否-列表推导用于具有返回值的函数.定义它们的语义> :

No - list comprehensions are meant to be use with functions having return values. It's how their semantics are defined:

列表理解力简明扼要 创建列表而不用求助的方法 使用map()，filter()和/或 lambda.结果列表定义 往往比列表更清晰 使用这些构造来构建.每个 列表理解由 表达式后跟一个for子句， 则零个或多个for或if子句. 结果将是结果列表 通过评估表达式中的 for和if子句的上下文 紧随其后.

List comprehensions provide a concise way to create lists without resorting to use of map(), filter() and/or lambda.

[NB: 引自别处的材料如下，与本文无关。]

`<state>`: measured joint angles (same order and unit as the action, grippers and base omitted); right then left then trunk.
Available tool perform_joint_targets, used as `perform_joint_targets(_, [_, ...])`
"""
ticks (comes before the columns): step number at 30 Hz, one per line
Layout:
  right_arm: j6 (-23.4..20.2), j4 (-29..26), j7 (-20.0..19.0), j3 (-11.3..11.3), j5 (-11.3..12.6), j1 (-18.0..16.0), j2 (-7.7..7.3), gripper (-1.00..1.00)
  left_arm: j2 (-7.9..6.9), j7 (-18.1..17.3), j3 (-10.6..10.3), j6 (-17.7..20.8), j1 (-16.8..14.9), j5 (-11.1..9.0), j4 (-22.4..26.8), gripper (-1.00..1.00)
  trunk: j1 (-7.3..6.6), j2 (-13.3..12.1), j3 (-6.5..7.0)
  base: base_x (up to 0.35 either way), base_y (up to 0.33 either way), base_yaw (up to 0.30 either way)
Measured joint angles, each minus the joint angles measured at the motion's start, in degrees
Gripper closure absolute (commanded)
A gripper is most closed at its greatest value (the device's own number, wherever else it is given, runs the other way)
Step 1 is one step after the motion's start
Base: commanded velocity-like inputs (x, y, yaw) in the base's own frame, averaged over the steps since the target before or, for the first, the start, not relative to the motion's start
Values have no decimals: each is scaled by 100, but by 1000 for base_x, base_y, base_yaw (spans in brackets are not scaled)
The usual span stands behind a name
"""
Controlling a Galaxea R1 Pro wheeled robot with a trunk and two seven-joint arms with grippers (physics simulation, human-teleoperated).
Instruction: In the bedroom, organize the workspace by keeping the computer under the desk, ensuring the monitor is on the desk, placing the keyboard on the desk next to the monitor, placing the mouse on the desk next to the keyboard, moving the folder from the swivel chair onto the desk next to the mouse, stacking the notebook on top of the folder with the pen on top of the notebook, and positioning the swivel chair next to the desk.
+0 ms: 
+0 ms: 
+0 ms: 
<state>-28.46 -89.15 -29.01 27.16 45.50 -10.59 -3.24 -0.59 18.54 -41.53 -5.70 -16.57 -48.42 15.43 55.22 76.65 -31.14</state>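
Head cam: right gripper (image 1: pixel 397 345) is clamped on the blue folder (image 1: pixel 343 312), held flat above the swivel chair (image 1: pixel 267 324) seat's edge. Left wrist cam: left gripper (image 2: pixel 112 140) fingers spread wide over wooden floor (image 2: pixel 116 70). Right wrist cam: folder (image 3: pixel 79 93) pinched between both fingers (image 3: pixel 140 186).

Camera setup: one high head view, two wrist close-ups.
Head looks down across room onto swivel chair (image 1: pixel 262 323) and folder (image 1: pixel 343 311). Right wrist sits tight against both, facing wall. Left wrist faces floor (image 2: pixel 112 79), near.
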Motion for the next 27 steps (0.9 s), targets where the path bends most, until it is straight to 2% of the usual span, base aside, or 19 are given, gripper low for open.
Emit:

The resulting list definition tends often to be clearer than lists built using those constructs. Each list comprehension consists of an expression followed by a for clause, then zero or more for or if clauses. The result will be a list resulting from evaluating the expression in the context of the for and if clauses which follow it.

阅读此书后，应该很清楚，对没有返回值的函数的列表理解"是矛盾的.

Having read this, it should be clear that "a list comprehension from a function having no return value" is an oxymoron.

只需将for循环用于一次性":

Just use a for loop for something "one off":

import random L = [] for x in range(5): l = range(5) random.shuffle(l) L.append(l)

干净简单.您的shuffled函数也很好，并且 可以用于列表理解.

Clean and simple. Your shuffled function is also just fine, and can be used in a list comprehension.